Any help appreciated,

V1.


----------



## shawnsheridan (Jan 10, 2009)

Write FA FP is fine, I have altered my own VO with no problem. Voice Recognition does require an expensive FSC Code though, and if you buy the FSC Code, I'm not sure how to load and activate it using E-Sys.


----------



## VodkaOne (May 30, 2012)

Thanks shawn for your answer. So the Voice Control has not been retrofitted with E-Sys from now :-/. I'll still try to alter my VO and see what I can get from it.

V1.


----------



## marcosg (Oct 7, 2007)

VodkaOne said:


> Thanks shawn for your answer. So the Voice Control has not been retrofitted with E-Sys from now :-/. I'll still try to alter my VO and see what I can get from it.
> 
> V1.


Hi VodkaOne, 
How did you go with altering the VO? Did you get anywhere trying to activate some Voice functionality.

Is it possible to get iPhone SIRI triggerred from the steering wheel phone/voice buttons?.


----------



## sbc55 (Jun 24, 2013)

Hi, i have purchased the Fsc code to activate the voice control for my retrofit nbt. Installed the code without problem but when i pressed the voice control button, it only showed me the voice control icon but never prompt me for followup actions. 

before i retrofitted the Nbt, my business system was able to use the voice control so i think all the hardware should be ready.

Are there any other settings i need to do? or which card files i need to modify (other than Hu_Nbt)? 

Btw, i only change the VO to include 620 after I inserted the fsc code and not sure this will affect it?? or may be i need to wait 24 hours before the system will be activated???

TIA.


----------



## shawnsheridan (Jan 10, 2009)

sbc55 said:


> Hi, i have purchased the Fsc code to activate the voice control for my retrofit nbt. Installed the code without problem but when i pressed the voice control button, it only showed me the voice control icon but never prompt me for followup actions.
> 
> before i retrofitted the Nbt, my business system was able to use the voice control so i think all the hardware should be ready.
> 
> ...


When you check your FSC Code status, does it show "Accepted"?

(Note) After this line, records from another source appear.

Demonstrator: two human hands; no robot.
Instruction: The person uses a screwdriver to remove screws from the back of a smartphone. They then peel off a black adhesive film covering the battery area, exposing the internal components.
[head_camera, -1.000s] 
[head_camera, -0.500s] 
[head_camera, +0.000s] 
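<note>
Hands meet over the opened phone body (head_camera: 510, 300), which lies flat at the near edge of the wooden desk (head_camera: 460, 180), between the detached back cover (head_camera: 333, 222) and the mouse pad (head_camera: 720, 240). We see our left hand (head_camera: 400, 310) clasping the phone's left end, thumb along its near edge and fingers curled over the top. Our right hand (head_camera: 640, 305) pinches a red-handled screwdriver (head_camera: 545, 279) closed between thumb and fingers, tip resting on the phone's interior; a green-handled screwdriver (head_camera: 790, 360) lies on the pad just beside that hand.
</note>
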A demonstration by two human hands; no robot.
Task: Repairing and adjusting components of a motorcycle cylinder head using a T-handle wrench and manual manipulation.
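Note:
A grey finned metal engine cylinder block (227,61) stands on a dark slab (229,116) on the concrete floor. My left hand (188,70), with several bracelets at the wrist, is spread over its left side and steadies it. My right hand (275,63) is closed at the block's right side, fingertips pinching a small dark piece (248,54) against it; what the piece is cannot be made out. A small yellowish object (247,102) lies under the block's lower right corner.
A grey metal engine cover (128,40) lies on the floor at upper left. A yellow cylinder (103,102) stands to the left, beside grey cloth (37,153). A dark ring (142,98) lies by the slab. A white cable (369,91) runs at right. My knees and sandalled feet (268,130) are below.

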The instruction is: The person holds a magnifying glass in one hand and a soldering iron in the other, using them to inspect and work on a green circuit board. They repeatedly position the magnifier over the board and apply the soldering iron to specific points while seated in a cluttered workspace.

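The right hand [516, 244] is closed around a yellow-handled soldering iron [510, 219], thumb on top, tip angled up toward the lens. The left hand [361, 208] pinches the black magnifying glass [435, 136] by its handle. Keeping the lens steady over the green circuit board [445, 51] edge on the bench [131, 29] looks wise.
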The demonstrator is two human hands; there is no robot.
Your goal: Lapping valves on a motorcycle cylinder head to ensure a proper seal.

Is the FSC Code you used your old one, or a new one for NBT, as they are different, and does the FSC Code VIN match your NBT VIN?


----------



## sbc55 (Jun 24, 2013)

This is a new code matching my vin and yes the code is accepted by the system. I can even press rhe voice control button and the voice iicon will show in the kombi. it just never prompt me for voice input.

I wonder I need to make any extra setting?


----------



## shawnsheridan (Jan 10, 2009)

sbc55 said:


> This is a new code matching my vin and yes the code is accepted by the system. I can even press rhe voice control button and the voice iicon will show in the kombi. it just never prompt me for voice input.
> 
> I wonder I need to make any extra setting?


After adding 620, and Importing and Activating the FSC code, what did you VO or FDL Code?

I would try VO Coding NBT, SZL, and Kombi.


----------



## sbc55 (Jun 24, 2013)

I didn't vo code yet. but will try it. thanks for the help and will report back after coding.


----------



## shawnsheridan (Jan 10, 2009)

sbc55 said:


> I didn't vo code yet. but will try it. thanks for the help and will report back after coding.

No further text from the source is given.